For sparse bit sets (all true or all false with a few exceptions), you could store a set of indices, using any set data structure, including a hash table. You can of course manually implement any algorithm in asm, just like you could in C. There are probably some more specialized data structures suited for various purposes / use-cases.


For a "normal" array of bools, your two main options are

  • Unpacked 1 bool per byte, with value 0 / 1 like C bool arr[size]
    (in .bss or dynamically allocated, wherever you want to put it, same as any byte array).

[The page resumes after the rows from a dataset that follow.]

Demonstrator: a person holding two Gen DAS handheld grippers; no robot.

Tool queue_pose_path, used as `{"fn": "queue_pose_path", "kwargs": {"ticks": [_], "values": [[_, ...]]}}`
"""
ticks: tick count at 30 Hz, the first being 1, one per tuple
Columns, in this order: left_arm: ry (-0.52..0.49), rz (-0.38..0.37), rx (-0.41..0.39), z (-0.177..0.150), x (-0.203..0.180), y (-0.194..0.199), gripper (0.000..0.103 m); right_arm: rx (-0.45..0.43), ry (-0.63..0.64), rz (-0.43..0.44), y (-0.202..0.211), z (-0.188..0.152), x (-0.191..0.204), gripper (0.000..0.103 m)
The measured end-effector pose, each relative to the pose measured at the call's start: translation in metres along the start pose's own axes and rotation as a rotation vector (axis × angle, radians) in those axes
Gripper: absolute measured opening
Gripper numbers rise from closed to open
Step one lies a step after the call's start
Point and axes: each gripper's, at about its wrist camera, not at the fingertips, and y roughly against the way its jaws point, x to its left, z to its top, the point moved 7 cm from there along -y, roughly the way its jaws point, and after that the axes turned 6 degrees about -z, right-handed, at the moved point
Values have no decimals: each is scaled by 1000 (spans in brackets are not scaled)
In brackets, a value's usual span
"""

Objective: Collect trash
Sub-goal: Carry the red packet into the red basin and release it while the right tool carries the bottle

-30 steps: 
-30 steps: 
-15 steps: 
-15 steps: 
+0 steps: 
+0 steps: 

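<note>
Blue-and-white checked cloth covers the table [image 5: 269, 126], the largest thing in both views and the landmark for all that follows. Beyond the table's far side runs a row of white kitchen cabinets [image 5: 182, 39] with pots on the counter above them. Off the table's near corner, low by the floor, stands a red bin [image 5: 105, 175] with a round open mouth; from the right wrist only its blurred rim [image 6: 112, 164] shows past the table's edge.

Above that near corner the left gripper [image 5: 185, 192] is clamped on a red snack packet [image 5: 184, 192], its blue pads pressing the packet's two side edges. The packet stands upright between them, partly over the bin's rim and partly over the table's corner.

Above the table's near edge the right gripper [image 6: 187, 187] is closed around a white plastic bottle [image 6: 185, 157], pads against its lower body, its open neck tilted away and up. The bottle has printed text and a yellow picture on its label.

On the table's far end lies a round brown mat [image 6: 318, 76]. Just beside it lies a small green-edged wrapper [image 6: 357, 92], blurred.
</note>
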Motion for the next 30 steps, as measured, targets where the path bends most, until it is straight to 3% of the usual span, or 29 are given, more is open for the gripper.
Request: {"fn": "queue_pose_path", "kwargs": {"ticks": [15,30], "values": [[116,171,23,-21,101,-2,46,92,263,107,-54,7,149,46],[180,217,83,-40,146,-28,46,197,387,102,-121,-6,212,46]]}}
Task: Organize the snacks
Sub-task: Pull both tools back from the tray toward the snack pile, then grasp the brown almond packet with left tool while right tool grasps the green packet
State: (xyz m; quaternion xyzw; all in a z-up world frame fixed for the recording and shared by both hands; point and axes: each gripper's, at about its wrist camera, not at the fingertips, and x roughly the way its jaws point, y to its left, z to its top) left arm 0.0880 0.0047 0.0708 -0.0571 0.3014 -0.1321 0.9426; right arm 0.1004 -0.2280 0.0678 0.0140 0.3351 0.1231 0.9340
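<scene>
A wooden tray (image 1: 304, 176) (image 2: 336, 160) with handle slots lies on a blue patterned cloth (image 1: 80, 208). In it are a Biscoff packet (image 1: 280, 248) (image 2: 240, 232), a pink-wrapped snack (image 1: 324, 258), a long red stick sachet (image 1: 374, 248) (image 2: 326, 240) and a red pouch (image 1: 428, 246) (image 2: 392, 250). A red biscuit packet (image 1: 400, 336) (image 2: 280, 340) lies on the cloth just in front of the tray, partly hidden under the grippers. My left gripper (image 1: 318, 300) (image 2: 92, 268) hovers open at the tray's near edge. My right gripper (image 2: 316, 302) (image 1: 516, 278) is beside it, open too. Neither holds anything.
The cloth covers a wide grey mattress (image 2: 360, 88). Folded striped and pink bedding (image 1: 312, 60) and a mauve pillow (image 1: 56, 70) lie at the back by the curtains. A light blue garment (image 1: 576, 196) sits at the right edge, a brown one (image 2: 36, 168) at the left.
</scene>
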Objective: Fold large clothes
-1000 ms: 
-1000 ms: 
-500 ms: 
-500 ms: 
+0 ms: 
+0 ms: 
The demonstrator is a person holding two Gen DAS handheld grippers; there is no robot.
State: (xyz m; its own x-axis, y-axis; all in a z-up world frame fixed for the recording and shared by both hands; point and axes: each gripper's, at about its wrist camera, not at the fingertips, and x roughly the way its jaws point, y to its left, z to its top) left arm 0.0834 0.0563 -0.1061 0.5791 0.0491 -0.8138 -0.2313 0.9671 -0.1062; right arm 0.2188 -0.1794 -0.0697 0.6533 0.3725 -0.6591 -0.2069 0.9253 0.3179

    Takes 8x the space (and thus cache footprint) of a packed bit array, but very easy to use. Especially efficient for random-access, especially writing because you can store a byte without disturbing its neighbours. (Don't have to read/modify/write the containing byte or dword).

    Besides cache footprint leading to more cache misses if it plus the rest of your data doesn't fit in whatever level of cache, the lower density is also bad for searching, popcounting, copying, or setting/clearing a range of elements.

    Instead of 0 / 1, you could allow 0 / non-0 if that would save instructions in code that writes the array. But that could cost instructions when reading if you want to compare two elements, or count true values or whatever. Note that most C/C++ ABIs strictly use 0 / 1 bytes for bool, and passing a bool holding a 2 to a C function could make it crash.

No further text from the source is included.